Dangote Refinery Rejects Allegations of Fuel Export and Re-import Schemes

Dangote Refinery has formally denied claims that it exports petroleum products to Lomé for re-importation, citing logistical costs and strict contractual prohibitions.

Dangote Petroleum Refinery and Petrochemicals has dismissed recent reports claiming its fuel products are shipped to Lomé and then brought back into Nigeria. The company labeled these assertions as false and misleading, noting that they lack any factual or economic foundation.

The refinery emphasized that its primary mission is to satisfy local demand rather than facilitating competition through imports. To ensure this, all sales contracts strictly forbid the re-importation or resale of their products within the Nigerian market.

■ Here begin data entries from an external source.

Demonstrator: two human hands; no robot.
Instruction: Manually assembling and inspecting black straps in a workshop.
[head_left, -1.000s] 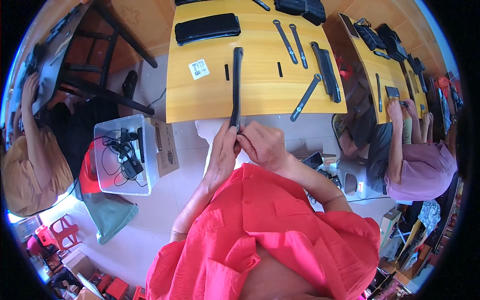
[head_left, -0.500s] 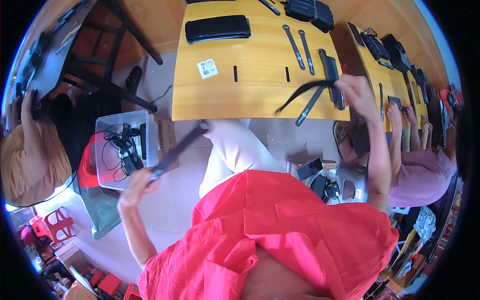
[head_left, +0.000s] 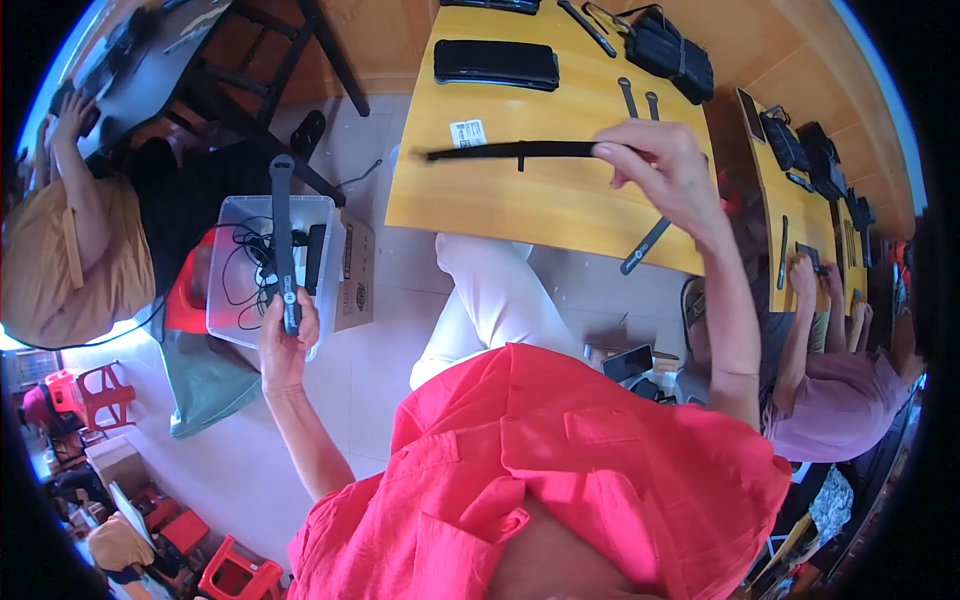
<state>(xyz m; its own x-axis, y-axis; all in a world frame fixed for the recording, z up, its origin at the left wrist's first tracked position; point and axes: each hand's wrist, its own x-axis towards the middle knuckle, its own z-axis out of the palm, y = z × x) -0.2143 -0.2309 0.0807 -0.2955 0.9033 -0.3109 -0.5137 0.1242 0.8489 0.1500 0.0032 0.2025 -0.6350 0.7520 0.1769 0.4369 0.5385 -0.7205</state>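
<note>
Black rubbery strap (head_left: 283,240), long and narrow, stands almost upright in the left hand (head_left: 284,335), whose fingers are wrapped tight round its lower end, so the free length rises over the clear plastic bin (head_left: 232,215) of tangled black cables on the floor at the person's left, probably held out there because that bin takes such pieces. The right hand (head_left: 665,170) is raised over the yellow wooden tabletop (head_left: 520,205), thumb and fingertips pinched together on the right end of a second long black strap (head_left: 510,151), which stretches leftward, level and clear of the wood, as if drawn taut for a look along it. Beyond it, at the far side of the table, lie a flat black rectangular case (head_left: 496,63) and a black pouch (head_left: 668,52); a short dark strap piece (head_left: 645,245) lies at the near edge. A brown cardboard box (head_left: 354,275) stands just right of the bin.
</note>
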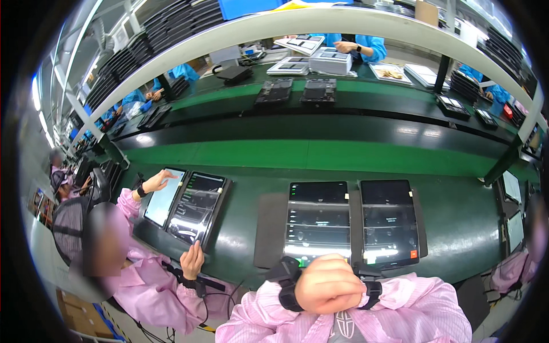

Economically, the company argued that such a process would be highly irrational. With logistical expenses—including shipping, storage, and handling—estimated at $82 to $90 per metric ton, the practice would destroy profit margins. The refinery clarified that it does not offer export discounts large enough to make such a scheme financially viable.

To maintain accountability, the firm utilizes rigorous tracking systems that document every vessel, counterpart, and final destination. The management reiterated that supporting re-importation would contradict its commitment to strengthening Nigeria’s energy security and reducing reliance on foreign fuel supplies. The refinery continues to focus on its goal of fostering domestic industrial growth.